De posse dos dados do GPS do veículo do filho, Adalto sustenta que não houve fuga. O carro foi levado a um lugar quase deserto e há inúmeros disparados. “Meu filho recebeu tiro no rosto, no lado do corpo e nas costas. Há evidências de que Fael estava com as mãos no volante quando foi atingido e houve inúmeros tiros no para-brisa do carro. Não houve troca de tiros. Meu filho não estava armado”, sustenta Adalto.

O que o pai fica indignado é que depois da morte do filho, os policiais tiraram o carro do lugar sem perícia, levaram para a 3ª Delegacia e depois para a Delegacia de Homicídios, onde até hoje aguarda uma perícia. “Quase não há sangue no assento do veículo. Será que ele foi morto fora do carro?”, questiona Adalto.

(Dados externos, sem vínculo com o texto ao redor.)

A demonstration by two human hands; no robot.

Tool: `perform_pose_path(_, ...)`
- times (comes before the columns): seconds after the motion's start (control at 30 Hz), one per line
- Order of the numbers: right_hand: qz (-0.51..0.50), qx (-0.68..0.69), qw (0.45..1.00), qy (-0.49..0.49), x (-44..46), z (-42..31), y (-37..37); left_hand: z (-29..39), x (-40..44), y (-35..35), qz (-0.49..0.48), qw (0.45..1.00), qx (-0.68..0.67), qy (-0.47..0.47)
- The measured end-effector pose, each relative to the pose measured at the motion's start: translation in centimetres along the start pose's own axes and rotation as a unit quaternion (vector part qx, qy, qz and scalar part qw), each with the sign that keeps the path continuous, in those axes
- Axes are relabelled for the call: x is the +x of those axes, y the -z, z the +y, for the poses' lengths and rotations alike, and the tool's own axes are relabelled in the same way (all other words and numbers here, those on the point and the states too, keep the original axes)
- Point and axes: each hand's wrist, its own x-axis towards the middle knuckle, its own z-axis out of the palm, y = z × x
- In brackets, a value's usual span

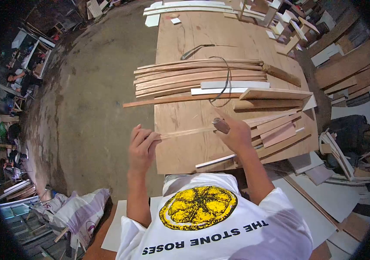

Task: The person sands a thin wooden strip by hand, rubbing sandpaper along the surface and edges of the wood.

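My left hand (142,145) is closed round the left end of a thin wooden strip (185,133), just past the table's left edge. The strip runs right across the table, under my right hand (236,133), toward the other strips. In my right hand is a small folded brown piece that looks like sandpaper (221,125), gripped between thumb and fingers over the strip. Its underside is hidden, so contact with the strip is hard to judge.
A plywood table (180,156) bears a stack of wooden strips (193,76), white strips (234,85), a looped dark cable (228,78) and loose boards (276,93). More strips (280,134) lie right of my hand. A woven sack (78,216) stands lower left; people sit far left.
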Motion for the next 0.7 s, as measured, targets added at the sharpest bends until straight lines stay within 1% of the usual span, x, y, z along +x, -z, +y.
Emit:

O pai de Fael revela que a família está muito amedrontada porque ele resolveu publicamente cobrar uma apuração isenta da ocorrência que resultou na morte do filho. “Não tenho medo, vou buscar justiça. Eu não posso me calar. Se amanhã eu morrer por causa disso, morro em paz e feliz”, desabafa.

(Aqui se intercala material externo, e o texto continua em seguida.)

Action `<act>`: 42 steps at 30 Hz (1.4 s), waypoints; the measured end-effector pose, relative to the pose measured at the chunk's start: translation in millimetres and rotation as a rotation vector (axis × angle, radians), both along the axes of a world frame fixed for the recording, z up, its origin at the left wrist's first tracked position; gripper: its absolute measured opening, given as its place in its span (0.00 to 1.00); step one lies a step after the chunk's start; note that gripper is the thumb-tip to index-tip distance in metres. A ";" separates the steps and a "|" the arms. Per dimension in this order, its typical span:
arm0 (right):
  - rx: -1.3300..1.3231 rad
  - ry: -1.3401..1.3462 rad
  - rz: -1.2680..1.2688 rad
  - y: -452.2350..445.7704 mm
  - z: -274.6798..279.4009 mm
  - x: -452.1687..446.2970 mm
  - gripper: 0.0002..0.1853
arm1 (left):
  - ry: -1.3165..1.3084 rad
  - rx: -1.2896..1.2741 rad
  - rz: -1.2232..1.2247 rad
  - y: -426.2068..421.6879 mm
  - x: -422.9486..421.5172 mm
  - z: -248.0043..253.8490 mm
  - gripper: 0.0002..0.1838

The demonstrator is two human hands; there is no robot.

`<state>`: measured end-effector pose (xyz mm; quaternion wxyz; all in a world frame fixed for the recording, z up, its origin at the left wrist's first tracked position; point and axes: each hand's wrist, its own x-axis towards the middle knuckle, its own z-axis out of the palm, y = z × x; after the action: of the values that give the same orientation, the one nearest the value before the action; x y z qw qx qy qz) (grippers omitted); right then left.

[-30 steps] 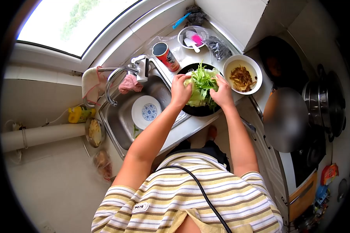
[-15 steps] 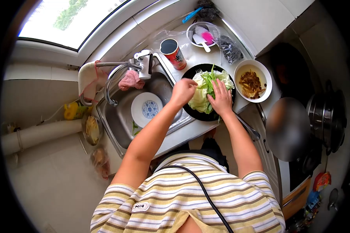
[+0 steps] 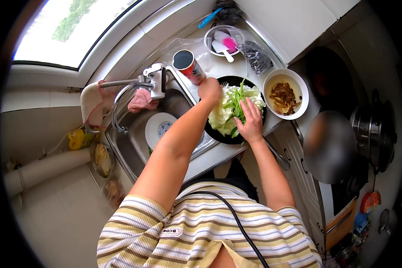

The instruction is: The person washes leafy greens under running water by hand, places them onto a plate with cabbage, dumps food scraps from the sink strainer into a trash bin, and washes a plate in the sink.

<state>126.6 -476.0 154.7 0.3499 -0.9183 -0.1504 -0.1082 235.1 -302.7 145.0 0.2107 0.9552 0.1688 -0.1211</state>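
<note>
A dark pan (image 3: 232,139) holds pale cabbage leaves (image 3: 218,117) with long green shoots (image 3: 238,99) on top. Flat over the right side of the greens lies my right hand (image 3: 251,120), its fingers stretched out and touching them. My left hand (image 3: 211,90) is at the pan's left edge, closed, knuckles up; its fingertips and whatever they hold are hidden beneath it. Partly visible beside that hand are the tines of a fork (image 3: 224,82). Just behind my left hand stands a red can (image 3: 194,73) with a dark top.
On the left is a steel sink (image 3: 131,154) with a white patterned plate (image 3: 152,129), a faucet (image 3: 157,82) and a pink cloth (image 3: 142,100). To the right, a white bowl (image 3: 302,100) holds brown pieces in liquid. A small tub (image 3: 208,43) and a black bag (image 3: 257,58) are behind.
My left hand has gone from above the cabbage to the pan's left edge, near the can. My right hand stays on the greens. The whole view has shifted slightly.
</note>
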 end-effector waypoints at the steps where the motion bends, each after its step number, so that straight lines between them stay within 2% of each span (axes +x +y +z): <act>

“Eu não posso me calar”, afirma Adalto (Foto Arquivo)

OAB/SE e SSP/SE se manifestam; MP/SE, não

Quando Adalto diz que não vai se calar, não vai mesmo. Ele procurou a Comissão de Direitos Humanos da Ordem dos Advogados em Sergipe (CDH/OAB/SE) para acompanhar o caso e lá foi aberto um procedimento.

Na última sexta-feira, 19, a advogada Lilian Jordeline Ferreira de Melo, presidenta da CDH, esteve com a delegada de Polícia Civil Juliana Alcoforado, que disponibilizou a íntegra do inquérito, com vários documentos. Também foi realizada requisição de exame pericial necroscópico expedida para o diretor do Instituto Médico Legal (IML).

A presidenta da CDH protocolou ofício que “solicita providências de acompanhamento do caso, em virtude da acusação de violência por parte dos policiais na abordagem que levou a óbito o filho do denunciante”.

Para a OAB/SE, a delegada informou que o inquérito vai prosseguir com os depoimentos dos policiais envolvidos, a perícia técnica no veículo apreendido e outras medidas.

Segundo nota enviada para a Mangue Jornalismo pela SSP/SE, “o Departamento de Homicídios e Proteção à Pessoa (DHPP) informa que, logo após o ocorrido, instaurou inquérito policial para esclarecer a morte do motorista de aplicativo Alassy Fael”.

Ainda segundo a nota, “em meio ao desenrolar do inquérito, a Polícia Civil realizou ouvidas e diligências, no sentido de que o caso seja esclarecido. Na semana passada, um representante da comissão de Direitos Humanos da OAB/SE esteve no DHPP, sendo franqueado a ele total acesso ao inquérito policial”.

A SSP/SE afirma que “tem adotado todas as providências regulares dentro do caso, mas mantém as informações que fazem parte do inquérito em sigilo, para não prejudicar o resultado da investigação”.

A Mangue Jornalismo também procurou o Ministério Público do Estado de Sergipe (MP/SE), que tem uma promotoria específica de controle externo da atividade policial. Apesar de já ter conhecimento dos fatos envolvendo a morte de Alassy Fael, o MP/SE preferiu não se manifestar.